- About this task:
Copy the lines below exactly. No picture goes into the copy.

- Supplied material:
▬▬▬▬▬▬▬▬▬▬

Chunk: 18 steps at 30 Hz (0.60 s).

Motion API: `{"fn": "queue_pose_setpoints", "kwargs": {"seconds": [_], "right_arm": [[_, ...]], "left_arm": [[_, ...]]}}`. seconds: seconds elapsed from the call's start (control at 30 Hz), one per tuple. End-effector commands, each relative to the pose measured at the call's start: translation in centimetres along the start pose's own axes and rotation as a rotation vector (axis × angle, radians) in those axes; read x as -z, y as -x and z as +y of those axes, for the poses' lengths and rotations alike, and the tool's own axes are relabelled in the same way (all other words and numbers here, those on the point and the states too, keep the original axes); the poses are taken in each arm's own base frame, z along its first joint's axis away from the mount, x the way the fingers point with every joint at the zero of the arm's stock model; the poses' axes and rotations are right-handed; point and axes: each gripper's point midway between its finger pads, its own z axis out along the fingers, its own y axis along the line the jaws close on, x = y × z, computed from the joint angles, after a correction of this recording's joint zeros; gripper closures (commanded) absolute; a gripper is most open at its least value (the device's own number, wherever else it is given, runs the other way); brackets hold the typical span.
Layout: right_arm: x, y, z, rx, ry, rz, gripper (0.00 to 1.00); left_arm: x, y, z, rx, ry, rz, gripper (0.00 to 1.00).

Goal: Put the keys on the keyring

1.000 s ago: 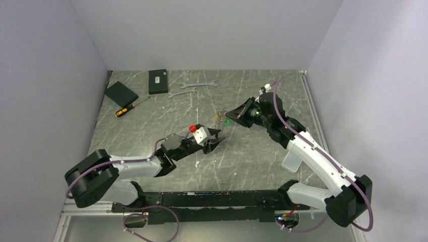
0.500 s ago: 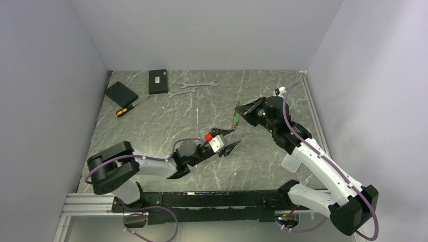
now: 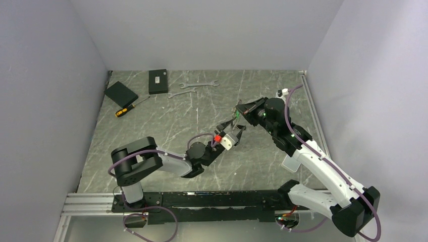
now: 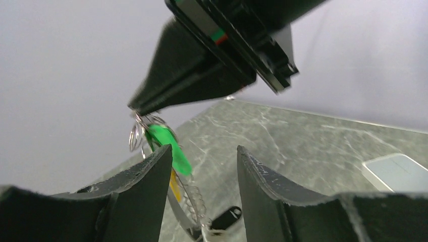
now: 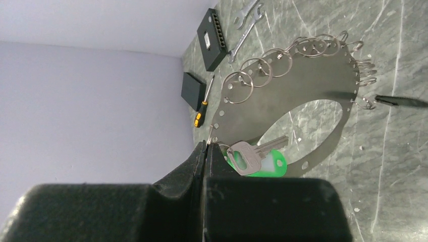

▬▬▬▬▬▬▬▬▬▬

- Solved exercise:
Chunk: 18 steps at 30 Hz (0.60 s).

Motion API: `{"fn": "queue_pose_setpoints", "kwargs": {"seconds": [_], "right_arm": [[_, ...]], "left_arm": [[_, ...]]}}`. seconds: seconds elapsed from the call's start (control at 30 Hz), one per tuple. End-effector commands, each relative to the pose measured at the call's start: translation in centimetres along the start pose's own axes and rotation as a rotation vector (axis × angle, radians) in those axes; read x as -z, y as -x and z as +y of those axes, for the poses' lengths and rotations alike, and the tool's own axes are relabelled in the same way (all other words and numbers here, those on the point and the states too, keep the original axes); the poses are taken in each arm's own base frame, z along its first joint's axis away from the mount, x the way the fingers point with every joint at the zero of the arm's stock model; the poses' axes and rotations are right-handed; point and axes: each gripper's point midway between its finger pads, its own z axis out along the fingers, its own y axis along the line the jaws close on, x = y × z, computed from the joint angles, after a correction of this recording's joint zeros; gripper closures (commanded) absolute; a gripper is most open at its least value (the device's own number, wherever else it is given, runs the other way); brackets hold the typical span.
Layout: right_arm: x, y, z, rx, ry, rz, gripper (0.00 to 1.00); left_arm: x, y, z, rx, ry, rz, gripper (0.00 to 1.00).

Goal: Put the keys on the keyring

1.000 s ago: 
0.500 s ago: 
now: 
now: 
now: 

Nothing else is left to add to this answer.